Much like the English language, tracing the invention of sign language to a particular point in history is impossible. Throughout history, various forms of sign language have evolved, often incorporating elements of others. While we might be unable to trace back to the very start of sign language, two things are for certain: this form of communication has a rich and fascinating history and it’s transformed the lives of many deaf people.
The act of communicating with our hands has always proceeded formal language. When we’re babies and children, we point and grab to communicate what we want. We’ll shake our heads and turn away to signal when we don’t want something. In other words, we all use a version of sign language to communicate before we know how to speak.
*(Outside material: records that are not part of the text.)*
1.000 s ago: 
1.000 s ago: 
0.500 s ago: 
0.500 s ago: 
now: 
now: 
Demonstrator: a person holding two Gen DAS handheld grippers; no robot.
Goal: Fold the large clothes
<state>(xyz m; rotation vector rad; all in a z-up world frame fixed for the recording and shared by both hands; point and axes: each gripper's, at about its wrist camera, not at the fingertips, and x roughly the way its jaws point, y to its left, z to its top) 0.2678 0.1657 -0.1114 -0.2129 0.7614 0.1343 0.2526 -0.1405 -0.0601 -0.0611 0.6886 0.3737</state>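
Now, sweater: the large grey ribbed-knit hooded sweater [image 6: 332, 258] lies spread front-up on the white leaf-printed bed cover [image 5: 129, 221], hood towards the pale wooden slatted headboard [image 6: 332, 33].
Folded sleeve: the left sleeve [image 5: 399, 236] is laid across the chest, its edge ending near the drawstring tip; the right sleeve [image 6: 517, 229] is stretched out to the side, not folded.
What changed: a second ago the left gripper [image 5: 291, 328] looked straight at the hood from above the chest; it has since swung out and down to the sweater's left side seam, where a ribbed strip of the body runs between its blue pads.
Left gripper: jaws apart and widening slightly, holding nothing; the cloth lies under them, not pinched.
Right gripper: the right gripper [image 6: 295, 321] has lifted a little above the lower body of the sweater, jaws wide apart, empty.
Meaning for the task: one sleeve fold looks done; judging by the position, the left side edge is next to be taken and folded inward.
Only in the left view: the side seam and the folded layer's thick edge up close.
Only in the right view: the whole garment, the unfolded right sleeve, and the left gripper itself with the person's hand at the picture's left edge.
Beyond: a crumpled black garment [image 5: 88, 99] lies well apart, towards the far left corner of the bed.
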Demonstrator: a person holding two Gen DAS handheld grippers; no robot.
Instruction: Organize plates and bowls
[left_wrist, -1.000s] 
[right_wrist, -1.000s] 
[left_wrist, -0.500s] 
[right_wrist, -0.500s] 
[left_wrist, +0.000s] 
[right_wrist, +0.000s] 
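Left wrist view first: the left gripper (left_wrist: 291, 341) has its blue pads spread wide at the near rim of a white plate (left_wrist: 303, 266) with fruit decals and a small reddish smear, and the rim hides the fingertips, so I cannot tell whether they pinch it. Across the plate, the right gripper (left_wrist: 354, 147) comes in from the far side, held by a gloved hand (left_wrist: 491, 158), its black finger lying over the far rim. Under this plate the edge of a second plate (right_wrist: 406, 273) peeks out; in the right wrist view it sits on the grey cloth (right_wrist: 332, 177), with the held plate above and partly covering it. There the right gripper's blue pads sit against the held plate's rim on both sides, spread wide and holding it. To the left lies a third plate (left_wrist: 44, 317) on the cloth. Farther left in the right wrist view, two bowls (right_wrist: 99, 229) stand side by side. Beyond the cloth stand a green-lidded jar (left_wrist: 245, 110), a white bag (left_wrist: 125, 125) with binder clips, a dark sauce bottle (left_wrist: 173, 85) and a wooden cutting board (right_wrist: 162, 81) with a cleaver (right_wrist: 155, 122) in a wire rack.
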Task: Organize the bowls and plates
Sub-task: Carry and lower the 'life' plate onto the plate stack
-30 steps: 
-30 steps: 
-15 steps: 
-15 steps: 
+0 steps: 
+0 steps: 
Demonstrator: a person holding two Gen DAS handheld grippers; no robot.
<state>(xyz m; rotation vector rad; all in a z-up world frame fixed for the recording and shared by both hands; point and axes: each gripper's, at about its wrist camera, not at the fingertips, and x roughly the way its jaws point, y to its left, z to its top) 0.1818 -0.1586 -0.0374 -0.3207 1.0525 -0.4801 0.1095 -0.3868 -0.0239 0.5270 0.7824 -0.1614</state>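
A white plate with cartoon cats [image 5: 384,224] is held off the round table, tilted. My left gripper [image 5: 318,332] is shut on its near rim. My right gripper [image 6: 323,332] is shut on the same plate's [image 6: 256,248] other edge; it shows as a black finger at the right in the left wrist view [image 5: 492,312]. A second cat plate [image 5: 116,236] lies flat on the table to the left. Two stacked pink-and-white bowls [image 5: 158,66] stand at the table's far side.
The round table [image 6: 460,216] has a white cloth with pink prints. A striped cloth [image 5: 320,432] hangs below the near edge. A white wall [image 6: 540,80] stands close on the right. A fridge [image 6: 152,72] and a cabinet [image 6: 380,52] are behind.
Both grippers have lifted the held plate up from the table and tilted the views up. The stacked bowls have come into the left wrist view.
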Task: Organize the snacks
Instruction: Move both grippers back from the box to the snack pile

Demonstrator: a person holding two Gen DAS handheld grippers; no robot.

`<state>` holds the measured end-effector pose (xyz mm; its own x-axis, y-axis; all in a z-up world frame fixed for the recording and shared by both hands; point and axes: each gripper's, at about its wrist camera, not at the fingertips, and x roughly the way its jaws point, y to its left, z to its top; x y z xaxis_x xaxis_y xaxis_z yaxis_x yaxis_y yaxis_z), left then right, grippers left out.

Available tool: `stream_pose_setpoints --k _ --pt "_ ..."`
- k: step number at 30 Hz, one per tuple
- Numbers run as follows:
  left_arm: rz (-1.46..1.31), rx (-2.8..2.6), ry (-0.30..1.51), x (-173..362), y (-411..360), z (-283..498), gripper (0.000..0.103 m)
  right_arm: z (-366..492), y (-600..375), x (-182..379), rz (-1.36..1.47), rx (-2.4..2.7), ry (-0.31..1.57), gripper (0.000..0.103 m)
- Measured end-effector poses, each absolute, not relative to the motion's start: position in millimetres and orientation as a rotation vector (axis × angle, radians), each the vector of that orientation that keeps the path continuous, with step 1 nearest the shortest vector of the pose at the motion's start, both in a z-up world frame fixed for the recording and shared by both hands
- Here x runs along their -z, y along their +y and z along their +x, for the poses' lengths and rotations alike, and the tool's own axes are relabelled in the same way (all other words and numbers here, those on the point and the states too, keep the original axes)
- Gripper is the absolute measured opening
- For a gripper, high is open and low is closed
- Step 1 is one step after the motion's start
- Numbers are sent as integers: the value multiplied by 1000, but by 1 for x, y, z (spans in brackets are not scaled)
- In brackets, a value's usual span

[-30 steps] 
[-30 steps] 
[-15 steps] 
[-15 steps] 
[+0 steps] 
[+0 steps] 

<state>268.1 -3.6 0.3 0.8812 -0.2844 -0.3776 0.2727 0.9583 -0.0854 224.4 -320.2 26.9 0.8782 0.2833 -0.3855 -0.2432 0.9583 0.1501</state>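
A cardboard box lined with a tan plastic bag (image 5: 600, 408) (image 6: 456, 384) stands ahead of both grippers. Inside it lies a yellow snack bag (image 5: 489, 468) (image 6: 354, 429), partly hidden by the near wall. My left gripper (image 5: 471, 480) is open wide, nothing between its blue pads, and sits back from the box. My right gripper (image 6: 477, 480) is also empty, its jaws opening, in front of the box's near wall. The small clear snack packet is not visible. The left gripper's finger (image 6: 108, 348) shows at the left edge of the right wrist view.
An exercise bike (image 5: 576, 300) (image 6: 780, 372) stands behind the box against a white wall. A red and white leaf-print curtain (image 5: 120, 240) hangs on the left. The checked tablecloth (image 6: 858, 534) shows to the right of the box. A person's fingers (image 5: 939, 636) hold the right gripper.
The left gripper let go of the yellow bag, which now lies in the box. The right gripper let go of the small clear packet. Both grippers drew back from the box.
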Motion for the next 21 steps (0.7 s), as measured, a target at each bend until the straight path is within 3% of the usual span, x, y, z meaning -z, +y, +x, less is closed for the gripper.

Mankind was the same way. Before we developed speech the form of interaction was via hand and facial gestures. As the deaf were often persecuted, sign language didn’t develop from this point until the 1500s when Pedro de Leon, a Benedictine monk, created a form of sign language so he could communicate during his vow of silence. In 1620, Juan Pablo Bonet developed this by writing a sign dictionary and alphabet.
While Bonet was developing his sign language, a small commune in Martha’s Vineyard also came up with their own sign language. Due to the dominant and recessive deaf genes carried by the people in this commune, this language was maintained for many years.
While there were previous attempts at creating a standard sign language, the first real progress happened with Charles Michel De L'Epee, a French Priest. He was the first to create a free public school for the deaf in Paris. He laboriously translated the entire French alphabet into a sign language dictionary that included symbolic gestures, concepts and ideas instead of just letters.
In the 1800s, Thomas Hopkins Gallaudet developed American Sign Language (ASL). Inspired by a desire to help his neighbour’s deaf daughter, Gallaudet went to Europe to meet with Laurent Clerc, a deaf instructor of sign language. Together they founded the first American school for the deaf and established a sign language unique to the USA. It was inspired by the French Sign Language, signs from Martha’s Vineyard and might have been inspired by the signing system of the Great Plains Native Americans.
Since the development of the French Sign Language and ASL, this language has developed across the globe. For example, the England BSL and Australian Auslan. This demonstrates the rich and diverse world of sign language, a method of communication perhaps as varied as vocal communication.